**Activity:** In the data below, find every line that has the string "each", and copy it.

**Data shown:**

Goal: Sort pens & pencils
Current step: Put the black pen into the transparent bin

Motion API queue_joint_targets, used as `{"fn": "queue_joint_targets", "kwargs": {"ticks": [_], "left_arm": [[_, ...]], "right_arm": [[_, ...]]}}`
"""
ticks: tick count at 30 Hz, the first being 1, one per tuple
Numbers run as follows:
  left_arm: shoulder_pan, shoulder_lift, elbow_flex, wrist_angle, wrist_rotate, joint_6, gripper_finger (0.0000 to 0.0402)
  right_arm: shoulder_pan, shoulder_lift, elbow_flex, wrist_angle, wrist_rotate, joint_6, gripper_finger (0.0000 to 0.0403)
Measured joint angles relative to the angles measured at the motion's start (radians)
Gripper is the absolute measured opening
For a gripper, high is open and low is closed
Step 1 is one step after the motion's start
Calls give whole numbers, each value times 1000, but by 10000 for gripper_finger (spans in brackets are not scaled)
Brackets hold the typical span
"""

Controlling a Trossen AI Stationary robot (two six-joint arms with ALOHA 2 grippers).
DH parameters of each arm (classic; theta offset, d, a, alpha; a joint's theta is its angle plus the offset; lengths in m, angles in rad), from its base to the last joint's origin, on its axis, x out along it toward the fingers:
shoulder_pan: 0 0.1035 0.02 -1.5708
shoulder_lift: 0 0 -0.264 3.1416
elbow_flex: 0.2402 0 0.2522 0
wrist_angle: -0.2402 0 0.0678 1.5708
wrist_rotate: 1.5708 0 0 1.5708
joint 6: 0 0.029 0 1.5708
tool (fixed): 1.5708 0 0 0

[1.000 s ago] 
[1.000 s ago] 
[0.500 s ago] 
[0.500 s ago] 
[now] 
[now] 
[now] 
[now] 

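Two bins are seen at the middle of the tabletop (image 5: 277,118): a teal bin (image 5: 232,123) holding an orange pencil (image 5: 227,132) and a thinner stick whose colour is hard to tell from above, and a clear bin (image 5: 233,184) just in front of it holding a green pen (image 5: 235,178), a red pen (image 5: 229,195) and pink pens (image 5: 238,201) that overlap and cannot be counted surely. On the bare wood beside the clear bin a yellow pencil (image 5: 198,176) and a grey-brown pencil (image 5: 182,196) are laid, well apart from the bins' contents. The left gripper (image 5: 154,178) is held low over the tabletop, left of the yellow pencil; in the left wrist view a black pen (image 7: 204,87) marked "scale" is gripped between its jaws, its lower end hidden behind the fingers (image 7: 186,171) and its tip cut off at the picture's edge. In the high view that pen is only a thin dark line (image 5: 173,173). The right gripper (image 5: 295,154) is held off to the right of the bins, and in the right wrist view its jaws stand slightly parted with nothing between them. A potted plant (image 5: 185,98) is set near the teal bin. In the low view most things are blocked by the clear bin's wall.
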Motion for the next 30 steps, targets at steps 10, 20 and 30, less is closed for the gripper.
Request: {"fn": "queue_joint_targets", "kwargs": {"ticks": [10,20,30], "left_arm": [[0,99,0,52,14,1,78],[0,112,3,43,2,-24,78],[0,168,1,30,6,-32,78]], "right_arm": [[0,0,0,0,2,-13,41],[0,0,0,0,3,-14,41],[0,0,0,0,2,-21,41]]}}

**Result below:**
Calls give whole numbers, each value times 1000, but by 10000 for gripper_finger (spans in brackets are not scaled)
DH parameters of each arm (classic; theta offset, d, a, alpha; a joint's theta is its angle plus the offset; lengths in m, angles in rad), from its base to the last joint's origin, on its axis, x out along it toward the fingers:

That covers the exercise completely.